§ Your objective
Within the material below, find each line bearing the word "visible" and present it.

_____

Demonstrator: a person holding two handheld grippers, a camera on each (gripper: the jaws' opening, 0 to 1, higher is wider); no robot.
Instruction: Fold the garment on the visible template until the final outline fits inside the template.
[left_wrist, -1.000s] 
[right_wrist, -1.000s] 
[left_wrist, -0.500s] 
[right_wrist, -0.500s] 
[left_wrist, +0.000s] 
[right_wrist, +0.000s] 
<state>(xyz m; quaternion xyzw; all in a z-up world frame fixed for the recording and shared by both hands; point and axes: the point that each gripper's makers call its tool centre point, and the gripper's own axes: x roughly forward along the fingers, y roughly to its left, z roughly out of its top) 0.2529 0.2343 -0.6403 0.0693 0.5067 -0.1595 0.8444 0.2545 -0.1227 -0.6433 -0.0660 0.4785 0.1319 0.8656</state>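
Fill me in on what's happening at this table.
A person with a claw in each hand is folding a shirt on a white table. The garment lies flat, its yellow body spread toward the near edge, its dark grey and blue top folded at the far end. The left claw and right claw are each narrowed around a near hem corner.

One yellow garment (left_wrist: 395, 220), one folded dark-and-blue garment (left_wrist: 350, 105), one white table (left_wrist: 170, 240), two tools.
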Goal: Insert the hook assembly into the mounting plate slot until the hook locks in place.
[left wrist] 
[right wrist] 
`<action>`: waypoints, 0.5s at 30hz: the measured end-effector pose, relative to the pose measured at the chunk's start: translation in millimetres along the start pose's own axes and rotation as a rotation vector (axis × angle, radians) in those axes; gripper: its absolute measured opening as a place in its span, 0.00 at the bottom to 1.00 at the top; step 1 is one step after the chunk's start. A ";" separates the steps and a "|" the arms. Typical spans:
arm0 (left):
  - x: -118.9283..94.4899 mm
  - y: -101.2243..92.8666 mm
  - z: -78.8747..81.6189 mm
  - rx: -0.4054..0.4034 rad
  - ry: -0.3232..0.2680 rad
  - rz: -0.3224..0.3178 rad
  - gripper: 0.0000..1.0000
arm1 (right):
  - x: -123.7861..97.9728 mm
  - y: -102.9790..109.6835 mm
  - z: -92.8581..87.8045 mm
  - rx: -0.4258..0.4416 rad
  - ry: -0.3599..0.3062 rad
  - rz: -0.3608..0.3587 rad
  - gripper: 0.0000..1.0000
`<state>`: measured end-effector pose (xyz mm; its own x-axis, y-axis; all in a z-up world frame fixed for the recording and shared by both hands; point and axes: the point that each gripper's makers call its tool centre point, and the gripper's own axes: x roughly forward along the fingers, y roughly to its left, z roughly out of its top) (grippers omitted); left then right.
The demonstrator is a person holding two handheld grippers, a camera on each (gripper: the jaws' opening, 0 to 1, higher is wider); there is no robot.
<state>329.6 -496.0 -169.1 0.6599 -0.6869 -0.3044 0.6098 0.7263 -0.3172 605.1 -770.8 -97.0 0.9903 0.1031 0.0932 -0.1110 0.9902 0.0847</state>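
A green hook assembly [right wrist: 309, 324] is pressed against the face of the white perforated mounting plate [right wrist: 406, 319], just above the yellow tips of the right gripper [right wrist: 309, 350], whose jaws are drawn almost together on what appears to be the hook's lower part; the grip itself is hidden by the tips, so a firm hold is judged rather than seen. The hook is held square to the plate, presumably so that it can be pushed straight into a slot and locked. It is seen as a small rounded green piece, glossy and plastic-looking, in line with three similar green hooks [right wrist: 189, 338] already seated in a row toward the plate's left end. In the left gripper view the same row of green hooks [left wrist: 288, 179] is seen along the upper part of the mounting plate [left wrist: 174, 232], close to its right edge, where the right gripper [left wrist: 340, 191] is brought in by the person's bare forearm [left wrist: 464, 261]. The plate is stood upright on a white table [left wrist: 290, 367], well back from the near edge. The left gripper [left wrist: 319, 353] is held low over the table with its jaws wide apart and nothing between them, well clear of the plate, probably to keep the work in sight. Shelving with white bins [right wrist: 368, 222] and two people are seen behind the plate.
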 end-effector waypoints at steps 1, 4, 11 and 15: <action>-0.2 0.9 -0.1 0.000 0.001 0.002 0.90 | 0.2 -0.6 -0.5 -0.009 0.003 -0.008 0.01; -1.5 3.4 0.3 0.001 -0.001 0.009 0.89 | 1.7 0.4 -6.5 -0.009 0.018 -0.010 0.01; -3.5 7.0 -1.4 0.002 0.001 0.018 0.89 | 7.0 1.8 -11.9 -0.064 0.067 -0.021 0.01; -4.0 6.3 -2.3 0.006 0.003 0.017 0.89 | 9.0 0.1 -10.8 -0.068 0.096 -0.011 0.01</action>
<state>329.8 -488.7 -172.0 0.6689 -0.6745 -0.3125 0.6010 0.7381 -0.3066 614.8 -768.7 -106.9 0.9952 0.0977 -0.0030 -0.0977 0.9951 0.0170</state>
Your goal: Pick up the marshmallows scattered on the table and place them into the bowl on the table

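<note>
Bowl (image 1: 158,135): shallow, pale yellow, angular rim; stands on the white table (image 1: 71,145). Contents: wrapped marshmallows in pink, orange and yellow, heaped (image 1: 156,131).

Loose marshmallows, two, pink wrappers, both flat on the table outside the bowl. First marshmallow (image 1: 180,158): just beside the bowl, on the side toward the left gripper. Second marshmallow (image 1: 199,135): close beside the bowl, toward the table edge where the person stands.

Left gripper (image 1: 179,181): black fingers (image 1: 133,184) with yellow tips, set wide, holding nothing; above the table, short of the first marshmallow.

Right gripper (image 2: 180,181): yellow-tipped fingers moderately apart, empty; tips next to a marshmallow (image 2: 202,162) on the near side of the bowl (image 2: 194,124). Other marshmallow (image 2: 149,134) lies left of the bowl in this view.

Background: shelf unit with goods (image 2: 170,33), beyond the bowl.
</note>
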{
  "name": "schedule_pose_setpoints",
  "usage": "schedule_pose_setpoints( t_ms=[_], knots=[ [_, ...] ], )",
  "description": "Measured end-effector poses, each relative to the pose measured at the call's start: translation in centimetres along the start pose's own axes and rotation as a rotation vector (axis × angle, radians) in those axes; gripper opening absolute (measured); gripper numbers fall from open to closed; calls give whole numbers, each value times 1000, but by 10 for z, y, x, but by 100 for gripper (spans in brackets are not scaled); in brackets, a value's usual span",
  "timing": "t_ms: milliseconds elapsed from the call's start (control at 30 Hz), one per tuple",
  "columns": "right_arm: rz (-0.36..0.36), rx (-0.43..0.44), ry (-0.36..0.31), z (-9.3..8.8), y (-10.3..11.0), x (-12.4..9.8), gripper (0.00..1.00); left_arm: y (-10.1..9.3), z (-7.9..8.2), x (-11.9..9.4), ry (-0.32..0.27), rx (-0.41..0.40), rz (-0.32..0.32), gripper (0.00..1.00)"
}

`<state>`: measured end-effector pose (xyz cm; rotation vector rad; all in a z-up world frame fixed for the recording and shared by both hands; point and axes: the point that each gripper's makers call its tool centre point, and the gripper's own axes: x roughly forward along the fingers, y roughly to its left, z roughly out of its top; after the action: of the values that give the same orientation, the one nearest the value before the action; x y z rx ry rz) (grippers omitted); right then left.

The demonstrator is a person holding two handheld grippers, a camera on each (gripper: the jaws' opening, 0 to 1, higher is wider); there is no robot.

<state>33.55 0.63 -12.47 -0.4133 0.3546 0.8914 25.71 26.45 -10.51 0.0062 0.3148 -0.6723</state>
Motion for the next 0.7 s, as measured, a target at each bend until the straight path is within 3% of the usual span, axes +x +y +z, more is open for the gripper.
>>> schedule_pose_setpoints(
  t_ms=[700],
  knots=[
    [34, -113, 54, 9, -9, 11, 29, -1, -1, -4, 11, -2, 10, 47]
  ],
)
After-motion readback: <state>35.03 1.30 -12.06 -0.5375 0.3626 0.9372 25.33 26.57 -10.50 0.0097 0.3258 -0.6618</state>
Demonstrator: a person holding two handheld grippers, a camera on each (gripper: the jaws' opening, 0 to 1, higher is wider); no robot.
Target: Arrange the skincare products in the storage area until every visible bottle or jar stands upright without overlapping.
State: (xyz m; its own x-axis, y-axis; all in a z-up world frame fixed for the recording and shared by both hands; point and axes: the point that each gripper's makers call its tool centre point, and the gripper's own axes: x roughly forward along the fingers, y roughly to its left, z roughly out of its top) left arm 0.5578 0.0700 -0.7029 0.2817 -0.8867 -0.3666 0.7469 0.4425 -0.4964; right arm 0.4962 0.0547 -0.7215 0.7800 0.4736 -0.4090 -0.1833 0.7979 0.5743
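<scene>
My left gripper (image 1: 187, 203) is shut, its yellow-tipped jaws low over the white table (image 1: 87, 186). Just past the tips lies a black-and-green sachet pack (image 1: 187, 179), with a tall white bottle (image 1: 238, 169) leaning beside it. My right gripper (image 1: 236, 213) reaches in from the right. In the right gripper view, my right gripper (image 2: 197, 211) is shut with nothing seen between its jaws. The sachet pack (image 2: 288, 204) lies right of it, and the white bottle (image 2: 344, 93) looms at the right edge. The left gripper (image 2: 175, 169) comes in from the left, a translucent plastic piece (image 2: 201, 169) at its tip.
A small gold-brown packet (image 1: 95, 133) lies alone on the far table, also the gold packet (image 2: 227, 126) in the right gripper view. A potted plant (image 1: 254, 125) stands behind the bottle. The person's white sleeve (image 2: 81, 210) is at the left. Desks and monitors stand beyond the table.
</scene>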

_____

§ Reply
Instruction: Fold the garment on the visible template until the final outline fits inside the template.
Target: Arrange the skincare products in the storage area until every visible bottle or jar stands upright without overlapping.

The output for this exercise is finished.